EXERCISE AIM: If you see a picture in the data below, omit it and copy the rest exactly.

DATA BLOCK:
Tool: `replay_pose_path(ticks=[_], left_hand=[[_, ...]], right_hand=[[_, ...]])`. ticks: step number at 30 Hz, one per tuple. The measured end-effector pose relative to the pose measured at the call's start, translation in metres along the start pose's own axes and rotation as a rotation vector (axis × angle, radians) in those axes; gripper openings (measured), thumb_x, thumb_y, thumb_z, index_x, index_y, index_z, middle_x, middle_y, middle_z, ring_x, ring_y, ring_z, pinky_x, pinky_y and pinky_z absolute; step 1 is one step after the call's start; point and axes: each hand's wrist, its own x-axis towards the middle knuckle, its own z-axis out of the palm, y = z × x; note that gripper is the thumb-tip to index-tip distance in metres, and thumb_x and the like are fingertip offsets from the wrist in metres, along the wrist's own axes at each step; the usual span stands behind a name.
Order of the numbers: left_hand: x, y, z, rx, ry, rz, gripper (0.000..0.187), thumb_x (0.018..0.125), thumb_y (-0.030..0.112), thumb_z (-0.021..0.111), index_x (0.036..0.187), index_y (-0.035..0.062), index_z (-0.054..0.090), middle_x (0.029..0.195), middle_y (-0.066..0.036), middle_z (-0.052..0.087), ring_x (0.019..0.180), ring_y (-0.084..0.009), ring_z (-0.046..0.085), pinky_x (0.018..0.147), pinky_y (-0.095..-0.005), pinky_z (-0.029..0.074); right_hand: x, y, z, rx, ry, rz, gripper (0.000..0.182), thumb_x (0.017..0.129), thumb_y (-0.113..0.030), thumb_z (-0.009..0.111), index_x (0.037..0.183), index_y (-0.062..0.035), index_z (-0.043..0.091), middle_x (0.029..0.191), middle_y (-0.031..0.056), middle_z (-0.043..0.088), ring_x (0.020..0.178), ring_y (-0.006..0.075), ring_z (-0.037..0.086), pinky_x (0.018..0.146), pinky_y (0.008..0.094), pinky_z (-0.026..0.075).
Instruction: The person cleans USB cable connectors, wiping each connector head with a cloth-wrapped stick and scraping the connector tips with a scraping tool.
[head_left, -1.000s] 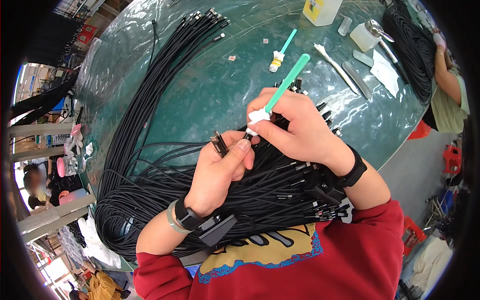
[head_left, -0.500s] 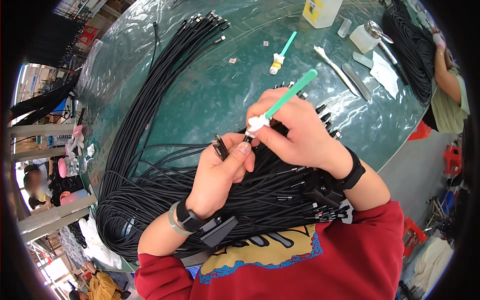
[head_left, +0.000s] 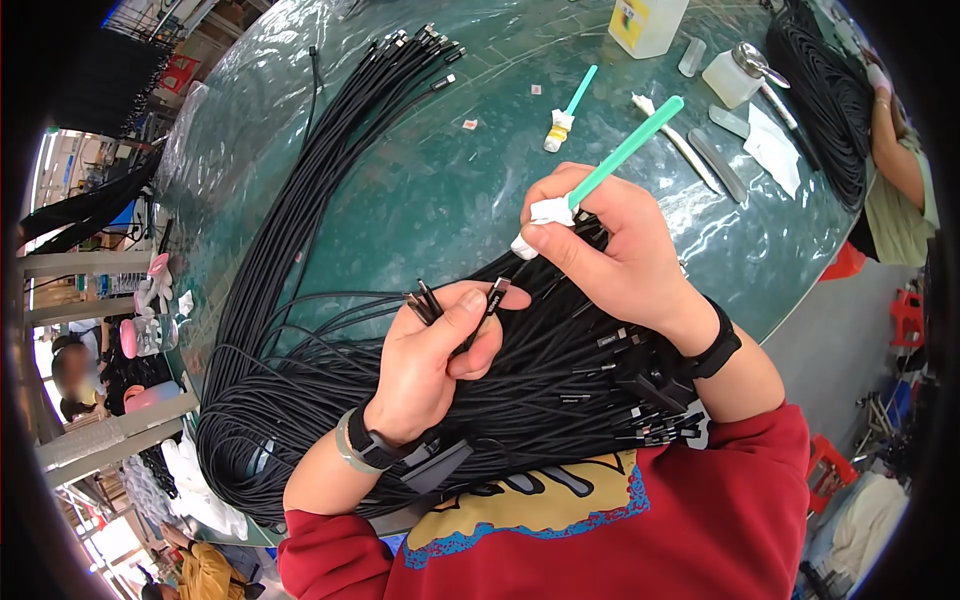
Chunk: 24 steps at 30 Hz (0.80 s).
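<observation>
My left hand (head_left: 425, 365) is closed around a few black cables, and one cable connector (head_left: 494, 298) sticks up between thumb and finger. More connector ends poke out at the knuckles. Just above it, my right hand (head_left: 610, 250) grips a green stick (head_left: 630, 150) whose lower end is wrapped in white cloth (head_left: 548, 214). The cloth tip points down toward the connector, with a gap between them. Under both hands lies a large bundle of black cables (head_left: 300, 400), looped at the left and with connector ends at the right.
On the green table (head_left: 420, 190) lie a second wrapped stick (head_left: 560, 130), a white tube-like piece (head_left: 680, 145), grey strips and a white cloth (head_left: 770, 150). Two bottles, a plastic bottle (head_left: 645, 25) and a pump bottle (head_left: 732, 78), stand at the back. Another person's arm (head_left: 893, 150) is at right beside coiled cables.
My right hand has moved up and right, lifting the wrapped stick off the connector. My left hand has dropped slightly, and its connector now shows tilted upward.
</observation>
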Motion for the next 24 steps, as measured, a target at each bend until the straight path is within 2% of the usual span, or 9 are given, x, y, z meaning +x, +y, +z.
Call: replay_pose_path(ticks=[2, 4, 7, 10, 13, 14, 17, 24], left_hand=[[0.000, 0.000, -0.001, -0.006, -0.029, -0.026, 0.027, 0.086, 0.018, 0.044, 0.093, -0.0067, 0.052, 0.053, 0.001, 0.041, 0.045, -0.0038, 0.028, 0.042, -0.0187, 0.021], [-0.001, 0.000, -0.001, -0.010, -0.043, -0.037, 0.025, 0.085, 0.016, 0.046, 0.093, -0.0065, 0.053, 0.054, 0.001, 0.042, 0.046, -0.0037, 0.030, 0.042, -0.0185, 0.021], [-0.005, 0.000, 0.007, 0.224, 0.140, 0.301, 0.018, 0.083, 0.008, 0.052, 0.096, -0.0037, 0.054, 0.062, 0.001, 0.050, 0.052, -0.0033, 0.041, 0.046, -0.0166, 0.031], [-0.006, -0.002, 0.009, 0.213, 0.164, 0.283, 0.016, 0.081, 0.004, 0.054, 0.095, -0.0035, 0.053, 0.065, 0.000, 0.053, 0.055, -0.0034, 0.044, 0.049, -0.0163, 0.034], [-0.006, -0.004, 0.008, 0.220, 0.159, 0.277, 0.015, 0.080, 0.002, 0.054, 0.094, -0.0035, 0.053, 0.068, -0.001, 0.054, 0.056, -0.0035, 0.046, 0.051, -0.0162, 0.036], [-0.005, -0.005, 0.007, 0.232, 0.144, 0.283, 0.014, 0.081, 0.002, 0.054, 0.094, -0.0037, 0.053, 0.068, -0.001, 0.055, 0.057, -0.0035, 0.046, 0.051, -0.0162, 0.036], [-0.004, -0.007, 0.006, 0.221, 0.134, 0.297, 0.014, 0.081, 0.002, 0.053, 0.093, -0.0041, 0.052, 0.068, -0.001, 0.055, 0.057, -0.0036, 0.046, 0.052, -0.0164, 0.036], [-0.005, -0.002, 0.007, 0.193, 0.159, 0.344, 0.015, 0.081, 0.003, 0.054, 0.093, -0.0050, 0.052, 0.068, -0.002, 0.054, 0.057, -0.0042, 0.046, 0.052, -0.0167, 0.036]], right_hand=[[-0.001, -0.002, 0.000, 0.016, -0.006, 0.015, 0.011, 0.076, -0.005, 0.058, 0.086, -0.0008, 0.054, 0.073, 0.0038, 0.054, 0.067, 0.0123, 0.051, 0.060, 0.0236, 0.039], [-0.002, -0.004, 0.000, 0.171, -0.003, 0.119, 0.012, 0.077, -0.004, 0.057, 0.087, 0.0001, 0.053, 0.075, 0.0037, 0.054, 0.068, 0.0116, 0.051, 0.061, 0.0232, 0.039], [-0.004, -0.009, 0.001, 0.288, -0.004, 0.183, 0.012, 0.077, -0.003, 0.056, 0.089, 0.0009, 0.053, 0.077, 0.0038, 0.054, 0.069, 0.0109, 0.050, 0.061, 0.0230, 0.039], [-0.005, -0.011, 0.002, 0.362, -0.005, 0.206, 0.013, 0.078, -0.001, 0.055, 0.090, 0.0014, 0.053, 0.079, 0.0041, 0.054, 0.070, 0.0102, 0.050, 0.061, 0.0229, 0.039], [-0.006, -0.007, 0.008, 0.218, -0.024, -0.003, 0.012, 0.075, -0.001, 0.057, 0.087, -0.0003, 0.054, 0.077, 0.0042, 0.056, 0.068, 0.0125, 0.051, 0.061, 0.0240, 0.039], [-0.005, -0.007, 0.009, 0.218, -0.022, -0.002, 0.012, 0.075, -0.001, 0.057, 0.087, -0.0003, 0.054, 0.077, 0.0042, 0.056, 0.068, 0.0125, 0.051, 0.061, 0.0240, 0.039], [0.000, -0.005, 0.010, -0.123, -0.041, -0.274, 0.010, 0.072, -0.002, 0.059, 0.082, -0.0027, 0.055, 0.074, 0.0039, 0.056, 0.065, 0.0169, 0.051, 0.062, 0.0273, 0.039], [0.001, -0.003, 0.009, -0.079, -0.022, -0.359, 0.009, 0.069, -0.002, 0.059, 0.077, -0.0047, 0.055, 0.070, 0.0033, 0.056, 0.063, 0.0196, 0.050, 0.062, 0.0302, 0.037]])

ANSWER BOX:
Tool: `replay_pose_path(ticks=[_], left_hand=[[_, ...]], right_hand=[[_, ...]])`. ticks: step number at 30 Hz, one per tuple. The measured end-effector pose relative to the pose measured at the call's start, translation in metres along the start pose's own axes and rotation as a rotation vector (axis × angle, radians) in those axes; gripper openings (measured), thumb_x, thumb_y, thumb_z, index_x, index_y, index_z, middle_x, middle_y, middle_z, ring_x, ring_y, ring_z, pinky_x, pinky_y and pinky_z absolute; step 1 is one step after the call's start; point and axes: each hand's wrist, its own x-axis towards the middle knuckle, its own z-axis out of the palm, y = z × x; note that gripper is the thumb-tip to index-tip distance in metres, and thumb_x and the like are fingertip offsets from the wrist in metres, along the wrist's own axes at each step; the usual span stands behind a name.
Order of the numbers: left_hand: x, y, z, rx, ry, rz, gripper (0.000..0.187), thumb_x (0.018..0.125), thumb_y (-0.030..0.112), thumb_z (-0.021..0.111), index_x (0.036..0.187), index_y (-0.035..0.062), index_z (-0.054..0.090), middle_x (0.029..0.195), middle_y (-0.066..0.036), middle_z (-0.052..0.087), ring_x (0.019..0.180), ring_y (-0.084..0.009), ring_z (-0.046..0.085), pinky_x (0.018..0.147), pinky_y (-0.095..-0.005), pinky_z (-0.029..0.074); right_hand: x, y, z, rx, ry, rz, gripper (0.000..0.182), thumb_x (0.017..0.129), thumb_y (-0.113..0.030), thumb_z (-0.009..0.111), index_x (0.037..0.183), index_y (-0.062..0.035), index_z (-0.043..0.091), middle_x (0.029..0.191), middle_y (-0.031..0.056), middle_z (-0.043..0.088), ring_x (0.020..0.178), ring_y (-0.006..0.075), ring_z (-0.037..0.086), pinky_x (0.018..0.146), pinky_y (0.008..0.094), pinky_z (-0.026..0.075).
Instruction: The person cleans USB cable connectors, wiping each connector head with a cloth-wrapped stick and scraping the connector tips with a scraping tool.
[head_left, -1.000s] 
[head_left, -0.500s] 
[head_left, +0.000s] 
Chunk: 24 steps at 30 Hz (0.80 s).
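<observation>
My left hand (head_left: 425, 365) is closed around a few black cables, and one cable connector (head_left: 494, 298) sticks up between thumb and finger. More connector ends poke out at the knuckles. Just above it, my right hand (head_left: 610, 250) grips a green stick (head_left: 630, 150) whose lower end is wrapped in white cloth (head_left: 548, 214). The cloth tip points down toward the connector, with a gap between them. Under both hands lies a large bundle of black cables (head_left: 300, 400), looped at the left and with connector ends at the right.
On the green table (head_left: 420, 190) lie a second wrapped stick (head_left: 560, 130), a white tube-like piece (head_left: 680, 145), grey strips and a white cloth (head_left: 770, 150). Two bottles, a plastic bottle (head_left: 645, 25) and a pump bottle (head_left: 732, 78), stand at the back. Another person's arm (head_left: 893, 150) is at right beside coiled cables.
My right hand has moved up and right, lifting the wrapped stick off the connector. My left hand has dropped slightly, and its connector now shows tilted upward.
</observation>
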Motion for the next 24 steps, as measured, a target at each bend until the straight path is within 2% of the usual span, or 9 are given, x, y, z meaning +x, +y, +z.
Call: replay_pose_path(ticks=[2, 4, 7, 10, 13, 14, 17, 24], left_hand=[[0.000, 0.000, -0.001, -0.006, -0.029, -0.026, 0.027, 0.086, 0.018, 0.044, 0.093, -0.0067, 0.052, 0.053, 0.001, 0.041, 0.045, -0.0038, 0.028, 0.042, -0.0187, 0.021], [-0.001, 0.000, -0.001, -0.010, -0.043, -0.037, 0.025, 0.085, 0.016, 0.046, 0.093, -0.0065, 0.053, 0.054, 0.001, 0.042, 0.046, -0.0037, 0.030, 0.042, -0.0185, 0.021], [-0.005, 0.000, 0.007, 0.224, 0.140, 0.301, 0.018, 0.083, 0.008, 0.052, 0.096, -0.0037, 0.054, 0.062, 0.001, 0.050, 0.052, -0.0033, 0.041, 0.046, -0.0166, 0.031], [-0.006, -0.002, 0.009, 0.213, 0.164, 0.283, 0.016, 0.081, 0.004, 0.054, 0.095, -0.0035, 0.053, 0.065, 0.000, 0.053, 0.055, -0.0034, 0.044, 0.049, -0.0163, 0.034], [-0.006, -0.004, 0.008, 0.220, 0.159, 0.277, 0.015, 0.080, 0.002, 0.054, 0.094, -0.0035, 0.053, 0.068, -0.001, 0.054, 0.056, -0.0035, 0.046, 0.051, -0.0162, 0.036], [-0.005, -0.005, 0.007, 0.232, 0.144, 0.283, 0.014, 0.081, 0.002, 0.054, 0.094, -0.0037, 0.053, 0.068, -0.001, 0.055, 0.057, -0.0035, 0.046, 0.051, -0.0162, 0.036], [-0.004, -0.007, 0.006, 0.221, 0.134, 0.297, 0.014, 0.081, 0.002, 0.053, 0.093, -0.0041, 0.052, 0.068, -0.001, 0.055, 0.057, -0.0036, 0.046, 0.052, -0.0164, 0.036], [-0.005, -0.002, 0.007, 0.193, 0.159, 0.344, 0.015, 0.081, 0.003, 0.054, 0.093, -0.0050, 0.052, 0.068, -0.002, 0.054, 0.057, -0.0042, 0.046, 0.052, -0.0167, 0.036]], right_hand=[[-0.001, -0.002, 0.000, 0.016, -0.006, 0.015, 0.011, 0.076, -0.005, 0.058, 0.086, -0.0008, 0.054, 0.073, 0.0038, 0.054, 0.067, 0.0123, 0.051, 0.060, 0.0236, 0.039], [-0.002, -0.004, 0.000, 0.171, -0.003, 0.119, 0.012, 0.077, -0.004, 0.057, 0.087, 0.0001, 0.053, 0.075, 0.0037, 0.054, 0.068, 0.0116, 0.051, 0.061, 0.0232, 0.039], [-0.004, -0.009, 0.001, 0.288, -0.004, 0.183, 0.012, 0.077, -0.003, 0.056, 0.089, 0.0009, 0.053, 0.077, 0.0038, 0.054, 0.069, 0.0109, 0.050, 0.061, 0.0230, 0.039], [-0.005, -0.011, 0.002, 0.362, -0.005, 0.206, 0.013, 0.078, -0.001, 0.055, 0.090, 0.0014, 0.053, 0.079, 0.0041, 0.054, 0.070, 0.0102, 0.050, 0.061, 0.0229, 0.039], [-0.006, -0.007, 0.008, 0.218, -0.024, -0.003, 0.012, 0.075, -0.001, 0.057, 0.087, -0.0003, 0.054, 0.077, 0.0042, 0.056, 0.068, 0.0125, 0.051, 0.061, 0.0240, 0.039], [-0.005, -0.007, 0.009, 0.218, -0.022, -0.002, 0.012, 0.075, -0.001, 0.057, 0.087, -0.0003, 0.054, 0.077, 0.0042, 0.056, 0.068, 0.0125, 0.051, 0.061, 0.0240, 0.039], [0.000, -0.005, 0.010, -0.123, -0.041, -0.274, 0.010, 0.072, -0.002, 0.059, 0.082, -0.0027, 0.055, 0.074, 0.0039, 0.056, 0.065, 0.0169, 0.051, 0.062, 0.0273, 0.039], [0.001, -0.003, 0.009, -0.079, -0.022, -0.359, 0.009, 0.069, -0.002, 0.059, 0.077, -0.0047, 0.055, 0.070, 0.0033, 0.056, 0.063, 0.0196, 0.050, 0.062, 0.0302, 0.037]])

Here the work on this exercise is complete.